**TASK ITEM:**
The goal is a clean copy of all the data below, with pictures dropped and everything else retyped exactly.

**DATA EXTRACT:**
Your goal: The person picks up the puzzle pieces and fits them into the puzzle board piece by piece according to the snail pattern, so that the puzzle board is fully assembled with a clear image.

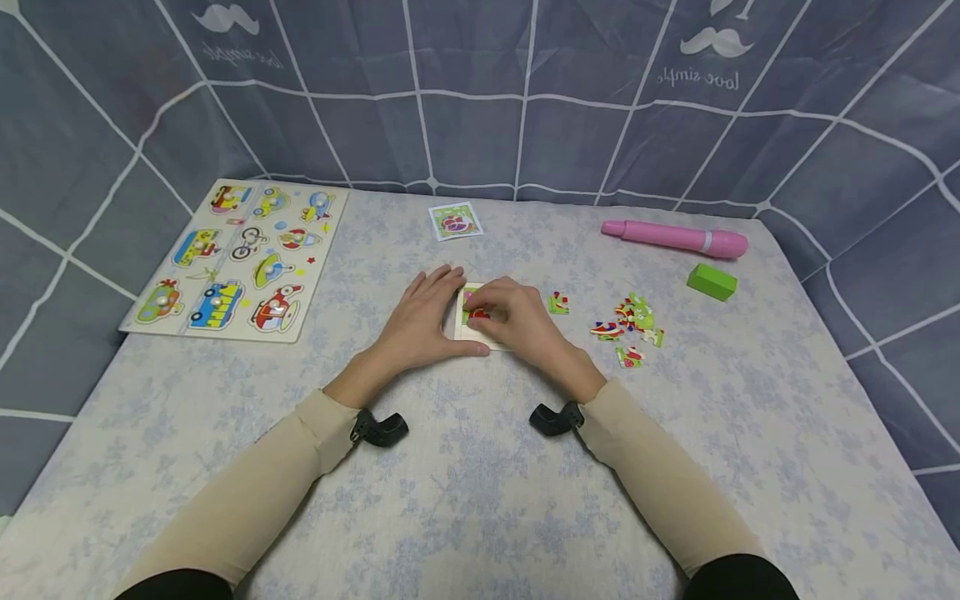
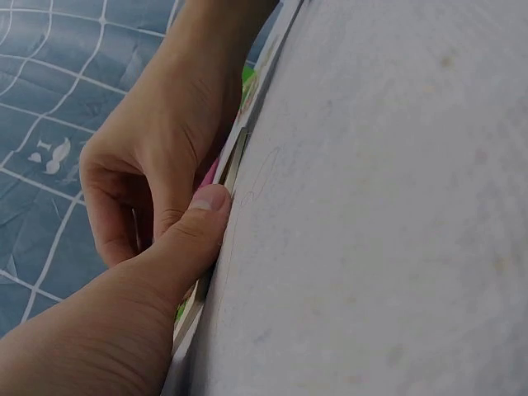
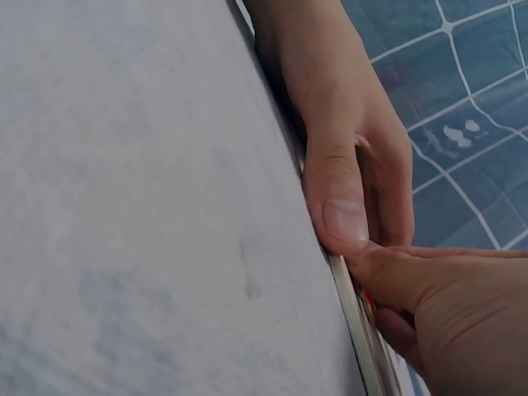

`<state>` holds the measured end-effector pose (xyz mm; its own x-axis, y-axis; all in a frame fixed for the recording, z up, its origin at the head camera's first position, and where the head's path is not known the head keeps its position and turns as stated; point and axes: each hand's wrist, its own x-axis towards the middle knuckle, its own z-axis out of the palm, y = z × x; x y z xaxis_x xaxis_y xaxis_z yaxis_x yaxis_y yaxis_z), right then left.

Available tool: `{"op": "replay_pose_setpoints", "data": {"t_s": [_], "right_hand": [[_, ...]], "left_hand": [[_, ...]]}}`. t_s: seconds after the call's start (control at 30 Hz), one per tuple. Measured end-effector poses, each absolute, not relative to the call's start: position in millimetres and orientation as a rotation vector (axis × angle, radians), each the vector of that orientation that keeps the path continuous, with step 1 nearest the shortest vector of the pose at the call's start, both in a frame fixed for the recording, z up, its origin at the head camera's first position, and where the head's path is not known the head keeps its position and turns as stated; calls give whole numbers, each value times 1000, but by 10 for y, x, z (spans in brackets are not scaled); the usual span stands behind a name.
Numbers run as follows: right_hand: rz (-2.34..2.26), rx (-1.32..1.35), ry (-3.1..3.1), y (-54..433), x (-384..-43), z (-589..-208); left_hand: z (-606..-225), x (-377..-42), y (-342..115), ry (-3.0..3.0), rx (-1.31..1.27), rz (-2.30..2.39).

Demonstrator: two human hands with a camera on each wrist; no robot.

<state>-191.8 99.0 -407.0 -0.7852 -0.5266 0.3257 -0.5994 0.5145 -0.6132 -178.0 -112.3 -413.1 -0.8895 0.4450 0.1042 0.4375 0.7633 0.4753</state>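
Note:
A small pale wooden puzzle tray (image 1: 468, 331) with a green and pink picture lies on the table in front of me. My left hand (image 1: 429, 321) steadies it, fingers straight along its left side and thumb (image 2: 213, 202) at the near edge. Over the tray, my right hand (image 1: 517, 315) pinches a puzzle piece (image 1: 477, 315) with red on it between thumb and fingertips. That hand covers much of the tray's right side. Just right of it lies a loose green and red piece (image 1: 558, 302). Several more puzzle pieces (image 1: 636, 313) lie heaped farther right.
A vehicle puzzle board (image 1: 258, 258) lies at the left. Toward the back is a square picture card (image 1: 455, 222). A pink marker-shaped object (image 1: 667, 238) and a green block (image 1: 712, 282) sit at the back right. Grey-blue checked curtain (image 1: 480, 142) hangs behind the table.

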Motion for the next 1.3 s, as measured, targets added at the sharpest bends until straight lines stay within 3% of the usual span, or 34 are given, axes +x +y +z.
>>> {"op": "replay_pose_setpoints", "data": {"t_s": [0.8,1.3], "right_hand": [[1076,952,-2660,957,-1874,-4028],[1157,465,-2679,1567,-1756,-3990]], "left_hand": [[-4115,-1785,-1129,2937,734,786],[-4163,-1798,-1109,2930,725,789]]}}
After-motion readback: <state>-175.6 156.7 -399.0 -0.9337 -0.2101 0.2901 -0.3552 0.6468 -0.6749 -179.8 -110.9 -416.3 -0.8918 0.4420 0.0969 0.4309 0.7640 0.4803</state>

**ANSWER FOR THIS EXERCISE:**
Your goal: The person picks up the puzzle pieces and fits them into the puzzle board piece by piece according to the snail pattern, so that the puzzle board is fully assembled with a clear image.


`<state>` holds the measured end-effector pose (xyz mm; its own x-axis, y-axis; all in a frame fixed for the recording, z up, its origin at the head camera's first position, and where the head's path is not known the head keeps its position and turns as stated; point and axes: each hand's wrist, its own x-axis towards the middle knuckle, its own z-axis out of the palm, y = z × x; x y z xaxis_x xaxis_y xaxis_z yaxis_x yaxis_y yaxis_z), right then left.

Available tool: `{"op": "replay_pose_setpoints", "data": {"t_s": [_], "right_hand": [[_, ...]], "left_hand": [[_, ...]]}}`. t_s: seconds after the call's start (control at 30 Hz), one per tuple. Measured end-effector poses, each absolute, not relative to the call's start: position in millimetres and orientation as a rotation vector (axis × angle, radians), each the vector of that orientation that keeps the path continuous, with step 1 nearest the shortest vector of the pose at the call's start, both in a frame fixed for the recording, z up, its origin at the head camera's first position, and where the head's path is not known the head keeps its position and turns as stated; calls give whole numbers, each value times 1000, but by 10 for y, x, z (spans in brackets are not scaled); the usual span stands behind a name.
Numbers run as follows: right_hand: rz (-2.34..2.26), rx (-1.32..1.35), ry (-3.1..3.1), y (-54..433), x (-384..-43), z (-589..-208); left_hand: z (-606..-225), x (-377..-42), y (-342..115), ry (-3.0..3.0), rx (-1.31..1.27), rz (-2.30..2.39).

Demonstrator: two human hands with a camera on each wrist; no robot.

<state>-191.8 99.0 -407.0 -0.7852 -0.5266 0.3257 -0.5994 0.5145 -0.6132 -178.0 -112.3 -413.1 -0.8895 0.4450 0.1042 0.4375 0.7633 0.4753</state>
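Note:
A small pale wooden puzzle tray (image 1: 468, 331) with a green and pink picture lies on the table in front of me. My left hand (image 1: 429, 321) steadies it, fingers straight along its left side and thumb (image 2: 213, 202) at the near edge. Over the tray, my right hand (image 1: 517, 315) pinches a puzzle piece (image 1: 477, 315) with red on it between thumb and fingertips. That hand covers much of the tray's right side. Just right of it lies a loose green and red piece (image 1: 558, 302). Several more puzzle pieces (image 1: 636, 313) lie heaped farther right.
A vehicle puzzle board (image 1: 258, 258) lies at the left. Toward the back is a square picture card (image 1: 455, 222). A pink marker-shaped object (image 1: 667, 238) and a green block (image 1: 712, 282) sit at the back right. Grey-blue checked curtain (image 1: 480, 142) hangs behind the table.
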
Motion for the next 1.3 s, as measured, targets added at the sharpest bends until straight lines stay within 3% of the usual span, or 34 are given, axes +x +y +z.
>>> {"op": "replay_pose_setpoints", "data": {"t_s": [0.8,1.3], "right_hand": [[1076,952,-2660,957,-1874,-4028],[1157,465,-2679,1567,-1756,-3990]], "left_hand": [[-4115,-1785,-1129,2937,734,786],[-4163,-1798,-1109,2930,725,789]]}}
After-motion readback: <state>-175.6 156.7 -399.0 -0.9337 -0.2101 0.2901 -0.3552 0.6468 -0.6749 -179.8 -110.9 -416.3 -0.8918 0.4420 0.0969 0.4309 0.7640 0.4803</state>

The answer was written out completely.